Gareth Patterson, prosecuting, said: ‘The prosecution case is that this defendant breached the trust that was placed in her by her employer, Miss Aziz.
‘These three items were a diamond bracelet, a large yellow coloured diamond and a large blue coloured diamond.
‘It appears that the defendant may have decided to sell these diamonds, because she – the defendant – had been gambling and needed to clear her debts.’
Isleworth Crown Court heard that after stealing the gems, Lim took them to a jeweller in Hatton Garden to sell, claiming they been a gift from Miss Aziz to her mother, who she claimed had been a PA to the sultan’s former wife.
To cover her tracks she had fakes worth just £300 made and put these back into the safe at Miss Aziz’s home, it is claimed.
The alleged theft was only discovered in December 2009 when Miss Aziz asked her adopted daughter, Afifa Abduallah, to take the diamonds, which had now been set in rings, back to the Hilton for resizing.
Jurors heard Lim started working for Miss Aziz in 2003 firstly as a badminton coach, but that her role eventually evolved to that of a personal assistant and bodyguard to the mother-of-four.
In her capacity she travelling between her boss’ houses in Singapore, or Brunei, or in London.
Mr Patterson added: ‘The background, sadly, to this case is that Miss Aziz came to consider the defendant to be one of her most trusted employees and considered her essentially as a friend.’
The pair would visit casinos across the world, including the Clermont Club in Berkeley Square and Les Ambassadeurs, near Park Lane and such was the trust placed in her Lim ‘was allowed to become a signatory on Miss Aziz’s accounts’.
If Lim reached her credit limit on any of her own accounts, she would be able to use Miss Aziz’s.
It was at the Les Ambassadeurs casino in May 2008 that Miss Aziz gave her an eight-diamond bracelet worth around $5.5million dollars bought from Graff jewellers in Bond Street for safe keeping.
Two or three weeks later the sultan’s former wife wanted to wear the bracelet, but that it could not be found, the court heard.

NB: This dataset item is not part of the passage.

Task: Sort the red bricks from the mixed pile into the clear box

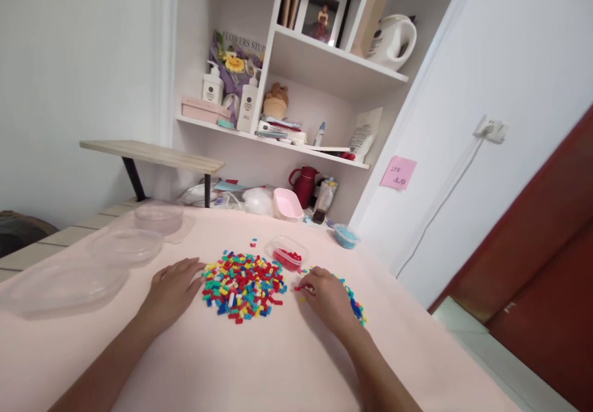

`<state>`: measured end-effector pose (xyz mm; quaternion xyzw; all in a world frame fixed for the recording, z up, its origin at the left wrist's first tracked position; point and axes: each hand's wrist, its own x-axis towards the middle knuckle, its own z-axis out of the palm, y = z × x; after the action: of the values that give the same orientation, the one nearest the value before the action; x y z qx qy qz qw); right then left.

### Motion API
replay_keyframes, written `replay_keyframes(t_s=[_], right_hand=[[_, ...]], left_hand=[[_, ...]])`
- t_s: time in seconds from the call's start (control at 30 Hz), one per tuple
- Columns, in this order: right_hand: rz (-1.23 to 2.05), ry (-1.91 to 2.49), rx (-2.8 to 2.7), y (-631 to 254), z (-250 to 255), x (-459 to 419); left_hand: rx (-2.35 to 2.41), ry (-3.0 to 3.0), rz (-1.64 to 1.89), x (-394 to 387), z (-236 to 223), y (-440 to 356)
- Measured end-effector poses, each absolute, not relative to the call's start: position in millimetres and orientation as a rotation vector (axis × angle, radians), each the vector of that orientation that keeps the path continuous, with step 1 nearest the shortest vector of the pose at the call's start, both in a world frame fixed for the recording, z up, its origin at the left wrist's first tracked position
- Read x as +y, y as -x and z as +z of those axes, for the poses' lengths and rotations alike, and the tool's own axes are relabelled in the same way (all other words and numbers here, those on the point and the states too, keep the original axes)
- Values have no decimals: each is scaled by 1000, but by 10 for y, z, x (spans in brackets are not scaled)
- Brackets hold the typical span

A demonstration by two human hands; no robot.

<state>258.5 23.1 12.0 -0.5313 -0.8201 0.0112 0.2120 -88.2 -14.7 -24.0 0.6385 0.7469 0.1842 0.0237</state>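
A heap of small building bricks [245, 282] in red, yellow, blue, green and white lies on the pink table [222, 369]. My left hand [173, 288] rests at the heap's left edge, fingers stretched toward it and holding nothing. To the right of the heap, my right hand [324, 294] pinches a small red brick [297, 288] between thumb and fingertips. Just behind that hand stands a clear plastic container [303, 259] with red bricks [288, 257] inside. A second group of bricks [356, 307], many of them blue, is partly hidden by my right hand.
Several clear containers [125, 248] line the table's left side. A tub of light blue pieces [346, 236] sits at the back right. Along the back are a pink box [287, 204], a dark red jug [304, 186] and a bottle [324, 201]. A small wooden shelf [152, 155] overhangs the back left.
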Motion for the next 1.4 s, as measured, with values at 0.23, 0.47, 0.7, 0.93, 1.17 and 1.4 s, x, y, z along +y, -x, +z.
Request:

Miss Aziz’s staff were questioned and Lim denied having ever been given the item. Instead suspicions were raised against another housemaid, jurors heard.
However, Mr Patterson said that this housemaid claims that Lim had later come to her and said she knew someone who could make replica jewellery.
Lim eventually took the bracelet, as well as another one, to a jeweller in London’s famous Hatton Garden.
Giving her name as Sue, but later identifying herself, she claimed she had authorisation from her mother to sell the items.
But Mr Patterson told the court that Lim’s mother had never worked for Miss Aziz and that this was just a story she had made up to ‘cover her tracks’.
It is alleged that she then played on her close relationship with Miss Aziz’s adopted daughter, Afifa Abduallah, who saw the two as ‘best friends’.
Twice she asked Miss Abdullah to borrow the diamonds as collateral on a property deal on the promise to return them in a short time.
Mr Patterson said: ‘In order to do that, what she did is she abused her friendship with the young and naove adopted daughter.’
The second time when she asked for the same favour toward the end of the year she switched the diamonds with £300 replicas made out of cubic zirconia.
She later sent Miss Abdullah Facebook messages asking her to keep it secret from her mother.
When the thefts were discovered Miss Abdullah eventually told her mother what had happened and Lim was confronted by Miss Aziz’s nephew Idris Ja’afar in Brunei, the court heard.
She initially denied being in London in December 2009, but ‘came clean’ when Miss Abdullah arrived at the meeting and asked ‘if Miss Aziz might forgive her and pardon her’.
However, Lim, of no fixed address, denies three counts of theft. The trial continues.